### WHAT TO WORK ON
Please return every line of the records below that contains the word "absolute".

=== Begin Enclosure ===

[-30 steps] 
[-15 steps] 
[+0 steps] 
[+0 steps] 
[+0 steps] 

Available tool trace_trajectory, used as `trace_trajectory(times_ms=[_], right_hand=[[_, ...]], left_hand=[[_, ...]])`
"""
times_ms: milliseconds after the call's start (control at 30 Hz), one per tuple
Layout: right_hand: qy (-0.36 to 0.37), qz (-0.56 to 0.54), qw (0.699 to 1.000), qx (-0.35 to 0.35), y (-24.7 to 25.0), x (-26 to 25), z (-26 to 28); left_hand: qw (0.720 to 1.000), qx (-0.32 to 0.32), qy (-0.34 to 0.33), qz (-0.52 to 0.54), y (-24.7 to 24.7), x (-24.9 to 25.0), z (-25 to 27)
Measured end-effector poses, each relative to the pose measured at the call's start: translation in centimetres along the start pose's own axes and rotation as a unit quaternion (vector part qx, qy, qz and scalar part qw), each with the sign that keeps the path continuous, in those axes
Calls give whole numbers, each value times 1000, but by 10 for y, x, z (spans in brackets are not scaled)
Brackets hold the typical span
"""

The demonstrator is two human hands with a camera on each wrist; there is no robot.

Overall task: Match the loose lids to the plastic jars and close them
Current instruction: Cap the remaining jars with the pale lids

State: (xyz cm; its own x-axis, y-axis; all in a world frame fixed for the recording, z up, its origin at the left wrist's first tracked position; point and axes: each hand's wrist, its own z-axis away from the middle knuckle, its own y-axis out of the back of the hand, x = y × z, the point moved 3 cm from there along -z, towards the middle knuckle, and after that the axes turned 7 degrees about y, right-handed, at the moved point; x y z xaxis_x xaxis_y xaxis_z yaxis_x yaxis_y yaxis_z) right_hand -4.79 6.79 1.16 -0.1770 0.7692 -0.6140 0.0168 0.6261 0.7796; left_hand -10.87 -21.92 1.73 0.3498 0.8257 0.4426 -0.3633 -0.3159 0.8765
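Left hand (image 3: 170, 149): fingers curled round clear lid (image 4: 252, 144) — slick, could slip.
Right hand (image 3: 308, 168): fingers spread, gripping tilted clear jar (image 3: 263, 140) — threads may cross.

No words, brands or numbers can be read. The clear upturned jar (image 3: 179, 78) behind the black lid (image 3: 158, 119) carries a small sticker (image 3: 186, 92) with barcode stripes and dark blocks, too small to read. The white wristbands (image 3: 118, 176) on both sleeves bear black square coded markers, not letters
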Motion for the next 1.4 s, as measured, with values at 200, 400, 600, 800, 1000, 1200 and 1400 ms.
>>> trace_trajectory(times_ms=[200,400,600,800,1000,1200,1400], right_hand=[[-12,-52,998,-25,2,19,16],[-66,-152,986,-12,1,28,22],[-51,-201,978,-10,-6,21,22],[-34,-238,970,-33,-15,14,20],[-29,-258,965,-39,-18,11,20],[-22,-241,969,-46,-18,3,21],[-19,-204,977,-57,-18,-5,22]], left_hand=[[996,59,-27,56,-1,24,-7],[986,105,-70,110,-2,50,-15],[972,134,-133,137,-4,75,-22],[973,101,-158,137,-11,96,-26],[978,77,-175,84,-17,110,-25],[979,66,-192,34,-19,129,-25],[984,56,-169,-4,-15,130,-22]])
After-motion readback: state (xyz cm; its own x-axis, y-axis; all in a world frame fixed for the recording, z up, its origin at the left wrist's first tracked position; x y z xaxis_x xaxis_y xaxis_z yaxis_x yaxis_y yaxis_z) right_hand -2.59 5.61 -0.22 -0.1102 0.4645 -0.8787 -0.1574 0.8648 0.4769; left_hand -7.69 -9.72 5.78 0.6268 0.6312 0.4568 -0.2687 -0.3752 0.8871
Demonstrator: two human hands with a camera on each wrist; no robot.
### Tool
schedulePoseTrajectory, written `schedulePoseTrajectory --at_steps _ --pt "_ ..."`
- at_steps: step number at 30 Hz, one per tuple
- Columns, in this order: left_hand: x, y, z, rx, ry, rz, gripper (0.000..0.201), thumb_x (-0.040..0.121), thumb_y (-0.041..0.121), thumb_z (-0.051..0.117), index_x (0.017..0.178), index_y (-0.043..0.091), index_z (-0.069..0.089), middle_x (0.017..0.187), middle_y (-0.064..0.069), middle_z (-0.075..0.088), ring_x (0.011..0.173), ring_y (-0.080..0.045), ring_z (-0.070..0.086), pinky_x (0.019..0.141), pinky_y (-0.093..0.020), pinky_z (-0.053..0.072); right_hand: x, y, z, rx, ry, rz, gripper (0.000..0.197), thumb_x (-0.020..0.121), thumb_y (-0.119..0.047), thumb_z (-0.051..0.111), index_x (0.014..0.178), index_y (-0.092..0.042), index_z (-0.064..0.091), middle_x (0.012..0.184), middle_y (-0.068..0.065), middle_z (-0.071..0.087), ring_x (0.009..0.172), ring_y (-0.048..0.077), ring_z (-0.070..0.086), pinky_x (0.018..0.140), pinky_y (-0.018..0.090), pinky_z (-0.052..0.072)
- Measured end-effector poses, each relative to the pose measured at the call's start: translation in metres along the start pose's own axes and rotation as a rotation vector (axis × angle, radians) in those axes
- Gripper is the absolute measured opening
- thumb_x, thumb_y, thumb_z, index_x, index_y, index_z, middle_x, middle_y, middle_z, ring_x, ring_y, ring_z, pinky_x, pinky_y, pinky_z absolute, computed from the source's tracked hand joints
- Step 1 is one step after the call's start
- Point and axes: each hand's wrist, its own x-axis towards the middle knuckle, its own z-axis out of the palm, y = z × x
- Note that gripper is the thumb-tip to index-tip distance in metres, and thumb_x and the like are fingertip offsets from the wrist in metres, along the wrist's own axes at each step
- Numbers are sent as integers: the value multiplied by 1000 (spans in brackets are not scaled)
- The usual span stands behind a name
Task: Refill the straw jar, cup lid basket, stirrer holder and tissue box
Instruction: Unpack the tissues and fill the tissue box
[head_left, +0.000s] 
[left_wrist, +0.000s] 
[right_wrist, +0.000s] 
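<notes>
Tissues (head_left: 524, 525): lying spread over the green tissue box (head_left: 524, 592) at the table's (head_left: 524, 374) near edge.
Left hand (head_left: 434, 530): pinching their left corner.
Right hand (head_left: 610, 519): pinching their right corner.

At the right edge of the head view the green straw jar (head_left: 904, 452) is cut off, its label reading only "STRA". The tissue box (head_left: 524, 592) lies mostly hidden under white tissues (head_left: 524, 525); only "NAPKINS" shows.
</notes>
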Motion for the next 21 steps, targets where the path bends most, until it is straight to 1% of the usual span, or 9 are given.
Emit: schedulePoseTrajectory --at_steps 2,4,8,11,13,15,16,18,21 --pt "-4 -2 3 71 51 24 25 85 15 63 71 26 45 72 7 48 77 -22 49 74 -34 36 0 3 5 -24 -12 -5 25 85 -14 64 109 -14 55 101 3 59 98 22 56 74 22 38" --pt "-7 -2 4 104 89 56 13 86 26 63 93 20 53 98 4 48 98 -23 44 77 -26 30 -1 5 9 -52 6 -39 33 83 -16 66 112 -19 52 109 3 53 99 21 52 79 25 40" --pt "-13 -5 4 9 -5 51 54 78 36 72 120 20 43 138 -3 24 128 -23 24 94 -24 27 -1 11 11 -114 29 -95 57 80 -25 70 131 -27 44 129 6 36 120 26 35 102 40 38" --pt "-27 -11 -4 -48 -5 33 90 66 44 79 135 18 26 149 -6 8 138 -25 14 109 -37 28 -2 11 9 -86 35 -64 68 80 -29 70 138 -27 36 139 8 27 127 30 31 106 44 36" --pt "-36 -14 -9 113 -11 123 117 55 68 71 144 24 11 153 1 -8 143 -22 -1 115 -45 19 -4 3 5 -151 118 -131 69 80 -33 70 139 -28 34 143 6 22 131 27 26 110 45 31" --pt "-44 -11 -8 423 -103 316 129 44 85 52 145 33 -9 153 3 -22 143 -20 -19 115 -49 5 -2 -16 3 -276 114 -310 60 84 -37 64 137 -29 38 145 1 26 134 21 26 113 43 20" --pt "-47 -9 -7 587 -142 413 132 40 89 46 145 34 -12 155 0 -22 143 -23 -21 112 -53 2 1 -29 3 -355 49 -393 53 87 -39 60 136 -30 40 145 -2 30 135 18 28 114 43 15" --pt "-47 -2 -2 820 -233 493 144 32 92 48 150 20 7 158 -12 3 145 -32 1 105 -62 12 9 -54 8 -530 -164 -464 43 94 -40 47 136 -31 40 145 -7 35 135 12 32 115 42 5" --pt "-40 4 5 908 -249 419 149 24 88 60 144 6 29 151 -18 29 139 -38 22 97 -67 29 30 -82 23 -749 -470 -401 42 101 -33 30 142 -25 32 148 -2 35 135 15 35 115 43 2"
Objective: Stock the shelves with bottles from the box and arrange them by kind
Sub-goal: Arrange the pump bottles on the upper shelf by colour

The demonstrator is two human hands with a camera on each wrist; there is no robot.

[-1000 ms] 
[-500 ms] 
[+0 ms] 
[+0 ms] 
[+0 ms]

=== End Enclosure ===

### ANSWER BELOW
- Gripper is the absolute measured opening
- thumb_x, thumb_y, thumb_z, index_x, index_y, index_z, middle_x, middle_y, middle_z, ring_x, ring_y, ring_z, pinky_x, pinky_y, pinky_z absolute, computed from the source's tracked hand joints

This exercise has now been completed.